Although it is reported that Semenya has been teased and ridiculed throughout her life on account of her masculine features – including muscularity, a deep voice and hirsuteness – her gender never would have become the worldwide focus of attention that it has become if she had not also been a gifted runner. There were no calls for gender verification when she ran 800 meters in 2:04.23 last year. Only when she broke out to become the best half-miler in the world within the past few months did others begin to see themselves as victims of Semenya’s ambiguous gender, and to react accordingly.
A complaint was filed with the IAAF after Semenya ran an astonishing time of 1:56.72 in winning the African Junior Championships 800 meters. In early August the IAAF ordered Semenya to submit to gender verification testing, but the international governing body allowed her to compete in the world championships pending the results.
Even if Semenya is found to be biologically intersex (meaning that she has elements of both male and female gender), her continued participation in IAAF-sanctioned events as a female may still be possible, depending on the exact type of intersex condition that is discovered.
If this should happen, resentment against Semenya may build. Think about it: She is only 18 years old, and she completely dominated the rest of the best in the world at 800 meters. She could very well win championships and break records for another ten years. How will the current and up-and-coming generation of women half-milers react to such a monopolization of their event by an individual who perhaps possesses a special biological advantage that is not so different from that which definitively female athletes achieve through the use of steroids? Thus far the reaction has been savagely negative. Competitors including the Russian women who finished fifth and sixth behind Semenya in the 800m final have already gone on record with comments disparaging Semenya as a knowingly cheating male athlete.
How will fans of athletics react to a decade of dominance in the women’s 800 meters (and perhaps eventually the 1500m) by an intersex competitor? That may depend to some degree on how Semenya comports herself. While the public is quick to condemn figures that defy accepted norms, in the long run we tend to eventually embrace norm-defying figures that remain true to themselves despite intense social pressure to conform. Consider the example of Cassius Clay/Muhammad Ali, who, as the first trash-talking African-American champion athlete, was once the most hated man in America, but who in refusing to change became the most beloved man in the world (according to more than one survey).

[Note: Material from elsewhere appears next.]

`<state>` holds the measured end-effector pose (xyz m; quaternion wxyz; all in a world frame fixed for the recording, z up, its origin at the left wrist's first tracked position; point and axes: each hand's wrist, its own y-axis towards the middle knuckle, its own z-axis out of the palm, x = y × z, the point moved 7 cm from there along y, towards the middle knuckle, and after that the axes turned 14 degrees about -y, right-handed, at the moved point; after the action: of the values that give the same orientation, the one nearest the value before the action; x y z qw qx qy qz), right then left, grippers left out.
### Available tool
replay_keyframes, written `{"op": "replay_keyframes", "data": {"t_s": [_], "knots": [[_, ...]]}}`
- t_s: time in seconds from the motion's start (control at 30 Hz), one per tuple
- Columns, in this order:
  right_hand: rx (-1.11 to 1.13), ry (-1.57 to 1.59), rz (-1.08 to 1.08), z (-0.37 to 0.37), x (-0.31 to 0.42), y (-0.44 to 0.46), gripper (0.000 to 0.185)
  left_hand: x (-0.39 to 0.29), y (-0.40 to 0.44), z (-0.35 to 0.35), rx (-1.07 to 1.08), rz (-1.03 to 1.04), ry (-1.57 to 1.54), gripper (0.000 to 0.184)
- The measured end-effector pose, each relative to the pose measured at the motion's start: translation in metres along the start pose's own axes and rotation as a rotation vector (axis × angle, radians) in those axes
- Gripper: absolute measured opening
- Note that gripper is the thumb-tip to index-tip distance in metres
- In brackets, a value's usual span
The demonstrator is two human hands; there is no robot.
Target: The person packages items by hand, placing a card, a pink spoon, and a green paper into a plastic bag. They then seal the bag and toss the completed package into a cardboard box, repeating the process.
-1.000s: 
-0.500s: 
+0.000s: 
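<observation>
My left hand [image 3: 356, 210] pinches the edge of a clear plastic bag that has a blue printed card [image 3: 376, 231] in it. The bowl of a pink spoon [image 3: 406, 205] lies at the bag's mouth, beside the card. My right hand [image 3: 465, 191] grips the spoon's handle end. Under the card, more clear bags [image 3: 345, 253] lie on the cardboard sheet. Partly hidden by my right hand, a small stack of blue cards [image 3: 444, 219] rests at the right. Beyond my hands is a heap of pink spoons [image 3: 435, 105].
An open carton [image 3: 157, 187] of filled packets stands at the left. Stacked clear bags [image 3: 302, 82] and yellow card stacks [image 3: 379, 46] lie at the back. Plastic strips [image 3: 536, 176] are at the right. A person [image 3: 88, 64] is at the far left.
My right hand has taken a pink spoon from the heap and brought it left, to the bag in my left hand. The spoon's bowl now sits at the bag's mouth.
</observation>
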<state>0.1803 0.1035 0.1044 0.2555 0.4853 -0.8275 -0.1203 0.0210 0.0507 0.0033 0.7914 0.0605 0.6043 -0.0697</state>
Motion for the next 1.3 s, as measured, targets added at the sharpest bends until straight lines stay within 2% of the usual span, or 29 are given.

It is early yet; the world does not know Caster Semenya well. But there are hints that we may have another unbreakable spirit on our hands; a champion athlete with a powerful will for authenticity. After crossing the finish line seemingly miles ahead of her nearest rival in the 800m final in Berlin, Semenya flexed her biceps – a classically male style of celebration. The gesture may have struck some as the defiance of an unrepentant cheater. But the look in Semenya’s eyes was not defiant. It was half-proud, half-bewildered; the same look you might see in the eyes of any 18-year-old who won a world championship in a poisoned atmosphere. Perhaps, in flexing her biceps, Caster was just being herself – a rather masculine female. And perhaps, if she insists on continuing to be herself, Caster may transform from a freak show and object of scorn and ridicule into a widely praised symbol of strength and dignity.